A previous version of this story gave an incorrect political affiliation for Sen. Bob Menendez.

Imagem relacionada

Dirty gold is the new cocaine in Colombia — and it’s just as bloody
http://www.bradenton.com/news/nation-world/world/article194839904.html

BARBACOAS, COLOMBIA 
The Black Hawk helicopters roared over a remote jungle in southwestern Colombia, ignoring the patchwork of emerald-colored coca fields that seemed to make easy targets.

Instead, they homed in on a yellow backhoe, far from the nearest village or road, tearing into a riverbank searching for a metal that has inspired dreamers and criminals since the Spanish quest for El Dorado: gold.

As the choppers hovered over the muddy clearing, heavily armed police, bristling with grenades, body armor and automatic rifles, rushed at the machine. The stunned backhoe operator fought back briefly, swinging the mechanical arm like a club, before running into the jungle amid a cloud of tear gas.

Within minutes, police had packed the backhoe with C-4 explosives and the $100,000 Kobe excavator burst into a ball of fire — another small victory in the country’s outright war on illegal mining.

Colombia’s illicit mining industry, like the far-flung operation that police raided late last year, generates about $2.4 billion a year in criminal cash — three times more than the country’s notorious cocaine industry, according to some intelligence estimates.

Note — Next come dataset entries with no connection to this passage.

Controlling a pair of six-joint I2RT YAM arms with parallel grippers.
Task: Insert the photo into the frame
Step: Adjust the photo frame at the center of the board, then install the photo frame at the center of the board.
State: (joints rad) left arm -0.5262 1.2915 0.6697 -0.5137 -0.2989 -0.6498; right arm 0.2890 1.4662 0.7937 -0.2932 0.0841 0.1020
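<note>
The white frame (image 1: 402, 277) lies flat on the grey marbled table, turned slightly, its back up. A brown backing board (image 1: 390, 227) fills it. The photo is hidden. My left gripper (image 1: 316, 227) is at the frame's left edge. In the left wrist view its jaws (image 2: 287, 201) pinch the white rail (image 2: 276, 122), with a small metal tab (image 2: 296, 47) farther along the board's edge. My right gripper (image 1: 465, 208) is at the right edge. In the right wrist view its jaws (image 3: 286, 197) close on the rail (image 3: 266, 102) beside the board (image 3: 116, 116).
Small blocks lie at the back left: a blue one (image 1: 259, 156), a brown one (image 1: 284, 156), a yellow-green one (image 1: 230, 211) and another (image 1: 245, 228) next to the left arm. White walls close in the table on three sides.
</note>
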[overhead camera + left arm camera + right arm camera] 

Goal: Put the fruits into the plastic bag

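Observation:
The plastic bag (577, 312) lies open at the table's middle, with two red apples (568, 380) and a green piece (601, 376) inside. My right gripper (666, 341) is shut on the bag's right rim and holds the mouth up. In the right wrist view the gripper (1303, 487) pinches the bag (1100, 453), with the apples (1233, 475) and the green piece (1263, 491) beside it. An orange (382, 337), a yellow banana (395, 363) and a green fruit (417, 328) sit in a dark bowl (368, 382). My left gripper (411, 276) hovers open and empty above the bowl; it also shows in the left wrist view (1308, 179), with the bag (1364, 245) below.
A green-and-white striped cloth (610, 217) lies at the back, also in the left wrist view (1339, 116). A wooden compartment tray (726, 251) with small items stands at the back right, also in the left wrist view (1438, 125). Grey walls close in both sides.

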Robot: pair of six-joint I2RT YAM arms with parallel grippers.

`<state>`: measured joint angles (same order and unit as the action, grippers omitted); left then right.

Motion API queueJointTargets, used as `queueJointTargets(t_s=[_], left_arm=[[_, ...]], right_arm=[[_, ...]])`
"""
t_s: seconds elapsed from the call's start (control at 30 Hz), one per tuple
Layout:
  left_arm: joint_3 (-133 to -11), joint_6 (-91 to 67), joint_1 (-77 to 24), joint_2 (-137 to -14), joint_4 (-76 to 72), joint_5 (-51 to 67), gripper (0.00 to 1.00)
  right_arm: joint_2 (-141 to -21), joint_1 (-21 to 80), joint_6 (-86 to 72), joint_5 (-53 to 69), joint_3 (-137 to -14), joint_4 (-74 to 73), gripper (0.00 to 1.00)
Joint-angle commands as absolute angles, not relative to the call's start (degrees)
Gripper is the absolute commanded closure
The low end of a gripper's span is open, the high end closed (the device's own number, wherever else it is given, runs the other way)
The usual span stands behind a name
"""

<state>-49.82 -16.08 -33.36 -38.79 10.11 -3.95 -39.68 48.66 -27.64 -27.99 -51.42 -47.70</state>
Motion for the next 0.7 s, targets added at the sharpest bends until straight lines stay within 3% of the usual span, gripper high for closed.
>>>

And like cocaine, the vast majority of illegal gold is being sent overseas to cities in Europe and the United States — including Miami.

In the process, the precious metal has become the lifeblood of gangs and guerrillas and is turning once-pristine jungles into toxic landscapes tainted with mercury and cyanide.

“Today, criminal mining brings more money to criminal groups, to guerrilla groups, to mafias ... than drug trafficking,” Colombian President Juan Manuel Santos warned in 2015. And that dynamic isn’t changing.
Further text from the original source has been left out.